Despite Herodotus, who implies that Xerxes, while admiring Artemisia’s plain speaking, paid no attention to it but followed the advice of the majority, the evidence lies all against this. For instance, he did not give orders for the whole fleet to go to battle stations and come out en masse for a major action against the Greeks at Salamis. On the contrary, he tried to lure the latter out by dangling this bait which, if the Greeks had proved unwise, might have led to a major engagement in the Saronic Gulf where (as Artemisia had foreseen) the superior numbers and the greater mobility of the Persians would have given them the advantage. The Greek fleet was like an octopus in its rocky lair, which needed the flicker of a white cloth, with its concealed barb, to induce it to strike… .

At the same time it seems that Xerxes ordered an army corps of about 30,000 men to march by the coast road past Eleusis towards Megara as if they were on their way to the Isthmus - something which would clearly cause panic and dissension among the Greeks at Salamis.

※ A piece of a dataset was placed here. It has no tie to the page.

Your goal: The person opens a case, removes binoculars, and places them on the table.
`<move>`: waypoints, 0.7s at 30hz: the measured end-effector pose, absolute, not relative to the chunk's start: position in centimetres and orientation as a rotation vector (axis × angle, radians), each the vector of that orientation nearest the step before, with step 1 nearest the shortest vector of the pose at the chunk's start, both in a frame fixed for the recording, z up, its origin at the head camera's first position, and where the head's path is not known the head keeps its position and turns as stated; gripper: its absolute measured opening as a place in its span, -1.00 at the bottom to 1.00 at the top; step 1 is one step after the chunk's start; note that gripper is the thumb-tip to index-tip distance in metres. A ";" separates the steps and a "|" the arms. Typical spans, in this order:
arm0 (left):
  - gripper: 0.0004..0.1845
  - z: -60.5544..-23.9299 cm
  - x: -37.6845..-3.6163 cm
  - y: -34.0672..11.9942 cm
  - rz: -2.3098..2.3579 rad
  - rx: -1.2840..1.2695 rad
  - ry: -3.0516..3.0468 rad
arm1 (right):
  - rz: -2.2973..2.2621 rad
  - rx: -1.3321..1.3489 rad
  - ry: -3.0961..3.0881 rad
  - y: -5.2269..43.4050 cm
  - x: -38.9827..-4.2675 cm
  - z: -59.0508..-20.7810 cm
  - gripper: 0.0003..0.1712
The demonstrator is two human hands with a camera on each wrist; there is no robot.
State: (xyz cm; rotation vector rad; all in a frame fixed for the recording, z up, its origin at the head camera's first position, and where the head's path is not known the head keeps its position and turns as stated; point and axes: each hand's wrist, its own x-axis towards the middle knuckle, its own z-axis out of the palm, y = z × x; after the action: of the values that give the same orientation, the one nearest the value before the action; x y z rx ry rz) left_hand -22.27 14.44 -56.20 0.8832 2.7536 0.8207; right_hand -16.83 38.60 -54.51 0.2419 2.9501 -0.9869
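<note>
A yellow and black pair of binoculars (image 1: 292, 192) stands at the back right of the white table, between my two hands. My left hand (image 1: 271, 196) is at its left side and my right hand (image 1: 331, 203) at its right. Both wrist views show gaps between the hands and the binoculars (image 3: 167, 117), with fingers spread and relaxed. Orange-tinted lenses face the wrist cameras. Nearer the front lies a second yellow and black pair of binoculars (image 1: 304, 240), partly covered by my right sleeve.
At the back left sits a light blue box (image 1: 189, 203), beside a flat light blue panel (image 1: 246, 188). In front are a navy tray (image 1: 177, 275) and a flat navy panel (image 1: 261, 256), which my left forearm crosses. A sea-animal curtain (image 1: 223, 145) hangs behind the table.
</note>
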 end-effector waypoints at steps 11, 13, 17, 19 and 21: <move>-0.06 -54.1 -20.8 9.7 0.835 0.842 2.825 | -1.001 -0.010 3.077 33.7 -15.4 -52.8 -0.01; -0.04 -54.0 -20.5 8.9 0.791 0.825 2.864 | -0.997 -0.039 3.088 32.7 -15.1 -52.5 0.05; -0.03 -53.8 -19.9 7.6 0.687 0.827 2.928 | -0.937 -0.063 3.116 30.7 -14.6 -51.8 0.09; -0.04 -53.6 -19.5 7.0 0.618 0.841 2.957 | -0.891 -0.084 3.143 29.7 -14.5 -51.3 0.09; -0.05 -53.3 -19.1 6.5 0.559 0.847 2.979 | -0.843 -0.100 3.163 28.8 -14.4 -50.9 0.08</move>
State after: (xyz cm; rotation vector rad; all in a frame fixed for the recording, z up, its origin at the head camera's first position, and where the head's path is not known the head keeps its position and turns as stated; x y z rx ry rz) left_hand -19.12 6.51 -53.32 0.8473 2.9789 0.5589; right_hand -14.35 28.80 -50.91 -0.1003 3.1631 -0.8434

The Peloponnesians would fear for the security of the Isthmian line and would provoke once again the old argument (still perhaps tacitly accepted by Eurybiades) that the Salamis strategy was wrong. Xerxes, in fact, does not seem to have rejected the sage advice of Artemisia but to have decided, rather than to accept it whole-heartedly, to adopt a compromise. He would make a feint of threatening the Peloponnese while at the same time trying to provoke a sea-battle in open waters. (A Supremo may inwardly accept that the advice of one of his admirals or generals is correct, but he is also constrained by his dominant authority and by the fact that he cannot entirely ignore the opinions of all the others.) Compromise rarely succeeds in warfare. Caesar knew this when he said at the crossing of the Rubicon: ‘The die is cast.’ Xerxes would have done better to accept the advice of the Halicarnassian queen, and not try to hedge his bets.